*WORK ORDER:* Without any pictures, the records below should be reproduced exactly.
.....
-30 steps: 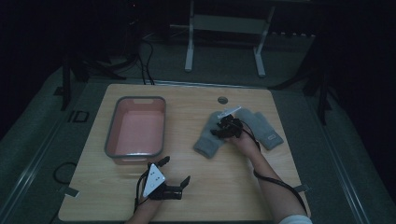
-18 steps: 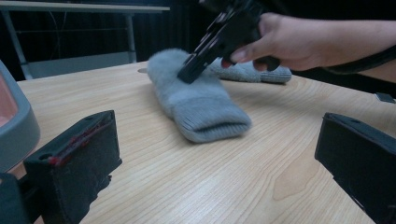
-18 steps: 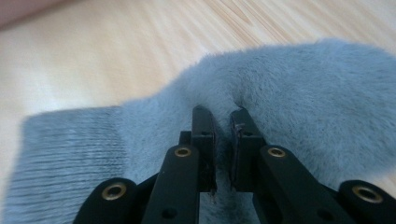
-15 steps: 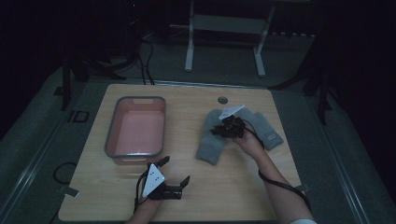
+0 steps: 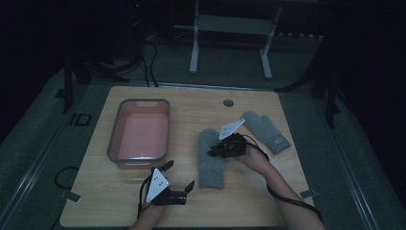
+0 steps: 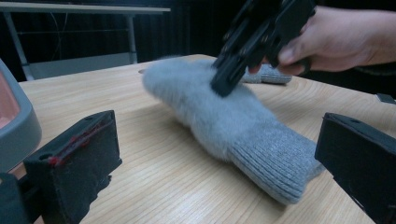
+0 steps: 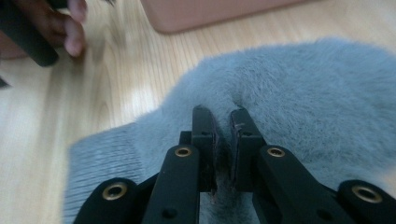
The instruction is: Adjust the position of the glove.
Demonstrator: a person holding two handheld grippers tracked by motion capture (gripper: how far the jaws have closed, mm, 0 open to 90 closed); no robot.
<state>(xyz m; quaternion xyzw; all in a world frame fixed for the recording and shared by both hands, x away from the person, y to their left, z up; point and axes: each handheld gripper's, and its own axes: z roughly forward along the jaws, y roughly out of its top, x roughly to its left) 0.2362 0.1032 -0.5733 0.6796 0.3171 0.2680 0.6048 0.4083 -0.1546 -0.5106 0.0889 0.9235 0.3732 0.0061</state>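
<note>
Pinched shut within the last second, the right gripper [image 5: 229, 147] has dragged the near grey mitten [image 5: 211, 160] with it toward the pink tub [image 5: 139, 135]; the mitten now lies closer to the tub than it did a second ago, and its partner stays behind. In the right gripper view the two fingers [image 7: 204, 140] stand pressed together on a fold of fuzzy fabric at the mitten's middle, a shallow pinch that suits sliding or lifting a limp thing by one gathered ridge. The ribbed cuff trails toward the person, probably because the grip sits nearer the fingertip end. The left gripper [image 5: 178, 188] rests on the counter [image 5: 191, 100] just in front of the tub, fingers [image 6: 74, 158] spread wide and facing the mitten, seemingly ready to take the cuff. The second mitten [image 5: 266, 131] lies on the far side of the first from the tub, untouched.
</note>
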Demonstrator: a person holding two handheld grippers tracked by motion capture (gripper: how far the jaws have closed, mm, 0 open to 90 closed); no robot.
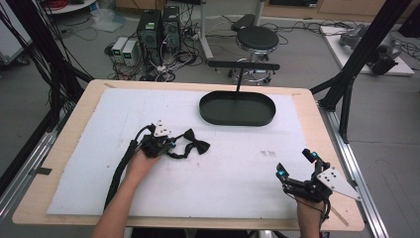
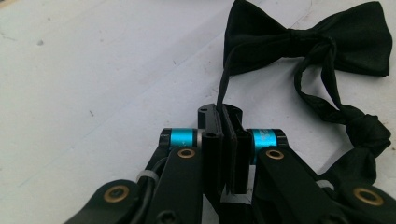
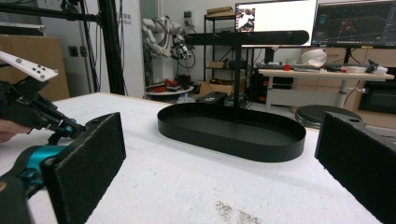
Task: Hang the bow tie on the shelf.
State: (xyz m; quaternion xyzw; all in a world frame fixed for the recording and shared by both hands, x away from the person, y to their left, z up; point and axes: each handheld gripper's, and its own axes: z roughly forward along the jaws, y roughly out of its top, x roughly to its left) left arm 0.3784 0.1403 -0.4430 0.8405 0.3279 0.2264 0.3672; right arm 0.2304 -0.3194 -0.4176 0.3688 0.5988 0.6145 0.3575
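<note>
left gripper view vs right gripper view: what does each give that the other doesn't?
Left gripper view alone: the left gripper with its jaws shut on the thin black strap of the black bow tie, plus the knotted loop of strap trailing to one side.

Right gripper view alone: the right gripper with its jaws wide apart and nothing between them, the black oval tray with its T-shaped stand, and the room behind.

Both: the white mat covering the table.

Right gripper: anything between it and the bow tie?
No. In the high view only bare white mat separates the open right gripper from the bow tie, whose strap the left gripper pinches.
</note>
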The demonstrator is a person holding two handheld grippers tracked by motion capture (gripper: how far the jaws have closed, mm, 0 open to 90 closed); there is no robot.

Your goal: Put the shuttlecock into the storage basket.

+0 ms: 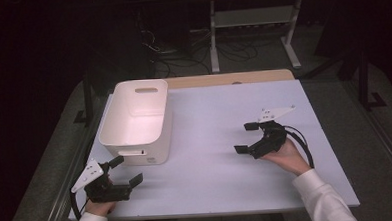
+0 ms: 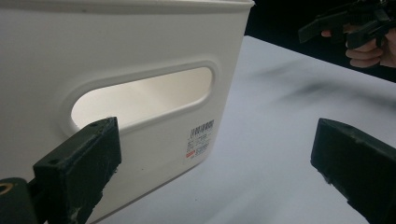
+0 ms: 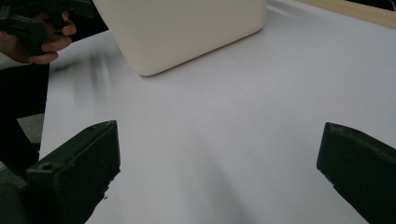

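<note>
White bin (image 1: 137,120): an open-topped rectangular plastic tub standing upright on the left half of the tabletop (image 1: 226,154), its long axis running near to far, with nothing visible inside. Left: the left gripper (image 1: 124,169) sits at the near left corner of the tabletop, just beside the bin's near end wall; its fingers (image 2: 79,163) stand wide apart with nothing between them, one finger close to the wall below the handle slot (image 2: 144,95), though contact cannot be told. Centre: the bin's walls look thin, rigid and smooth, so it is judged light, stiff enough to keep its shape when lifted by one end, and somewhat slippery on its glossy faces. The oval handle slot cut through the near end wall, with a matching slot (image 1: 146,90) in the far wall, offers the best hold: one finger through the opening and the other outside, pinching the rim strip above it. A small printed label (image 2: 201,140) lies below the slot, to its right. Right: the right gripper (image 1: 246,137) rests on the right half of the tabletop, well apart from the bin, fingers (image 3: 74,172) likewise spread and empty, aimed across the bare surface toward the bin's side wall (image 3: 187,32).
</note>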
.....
*OUTPUT OF THE TASK:*
-30 steps: 
-18 steps: 
-18 steps: 
-15 steps: 
+0 steps: 
+0 steps: 
+0 steps: 
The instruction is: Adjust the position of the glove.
Demonstrator: a person holding two handheld grippers tracked by motion capture (gripper: how far the jaws have closed, mm, 0 open to 90 closed); no robot.
<state>(xyz m; quaternion xyzw; all in a world frame fixed for the recording and shared by both hands, x away from the person, y to their left, z up; point and axes: each handheld gripper's, and its own axes: z roughly forward along the jaws, y roughly out of its top, x roughly to its left) 0.2362 0.1032 -0.5733 0.6796 0.3171 0.2680 0.6048 0.4083 -0.1546 -0.5106 0.0889 0.9235 0.3732 0.0061</state>
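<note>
Pinched shut within the last second, the right gripper [image 5: 229, 147] has dragged the near grey mitten [image 5: 211, 160] with it toward the pink tub [image 5: 139, 135]; the mitten now lies closer to the tub than it did a second ago, and its partner stays behind. In the right gripper view the two fingers [image 7: 204, 140] stand pressed together on a fold of fuzzy fabric at the mitten's middle, a shallow pinch that suits sliding or lifting a limp thing by one gathered ridge. The ribbed cuff trails toward the person, probably because the grip sits nearer the fingertip end. The left gripper [image 5: 178, 188] rests on the counter [image 5: 191, 100] just in front of the tub, fingers [image 6: 74, 158] spread wide and facing the mitten, seemingly ready to take the cuff. The second mitten [image 5: 266, 131] lies on the far side of the first from the tub, untouched.
</note>
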Demonstrator: a person holding two handheld grippers tracked by motion capture (gripper: how far the jaws have closed, mm, 0 open to 90 closed); no robot.
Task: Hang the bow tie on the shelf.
State: (xyz m; quaternion xyzw; all in a world frame fixed for the recording and shared by both hands, x away from the person, y to their left, z up; point and axes: each handheld gripper's, and its own axes: z roughly forward along the jaws, y roughly out of its top, x roughly to its left) left arm 0.3784 0.1403 -0.4430 0.8405 0.3279 0.2264 0.3672; right arm 0.2304 -0.3194 -0.4176 0.3688 0.5988 0.6145 0.3575
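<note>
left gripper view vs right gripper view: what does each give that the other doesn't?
Left gripper view alone: the left gripper with its jaws shut on the thin black strap of the black bow tie, plus the knotted loop of strap trailing to one side.

Right gripper view alone: the right gripper with its jaws wide apart and nothing between them, the black oval tray with its T-shaped stand, and the room behind.

Both: the white mat covering the table.

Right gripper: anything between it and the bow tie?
No. In the high view only bare white mat separates the open right gripper from the bow tie, whose strap the left gripper pinches.
</note>
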The demonstrator is a person holding two handheld grippers tracked by motion capture (gripper: how far the jaws have closed, mm, 0 open to 90 closed); there is no robot.

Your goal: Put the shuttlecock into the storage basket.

+0 ms: 
+0 ms: 
+0 ms: 

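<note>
White bin (image 1: 137,120): an open-topped rectangular plastic tub standing upright on the left half of the tabletop (image 1: 226,154), its long axis running near to far, with nothing visible inside. Left: the left gripper (image 1: 124,169) sits at the near left corner of the tabletop, just beside the bin's near end wall; its fingers (image 2: 79,163) stand wide apart with nothing between them, one finger close to the wall below the handle slot (image 2: 144,95), though contact cannot be told. Centre: the bin's walls look thin, rigid and smooth, so it is judged light, stiff enough to keep its shape when lifted by one end, and somewhat slippery on its glossy faces. The oval handle slot cut through the near end wall, with a matching slot (image 1: 146,90) in the far wall, offers the best hold: one finger through the opening and the other outside, pinching the rim strip above it. A small printed label (image 2: 201,140) lies below the slot, to its right. Right: the right gripper (image 1: 246,137) rests on the right half of the tabletop, well apart from the bin, fingers (image 3: 74,172) likewise spread and empty, aimed across the bare surface toward the bin's side wall (image 3: 187,32).
</note>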

The output above is complete as it stands.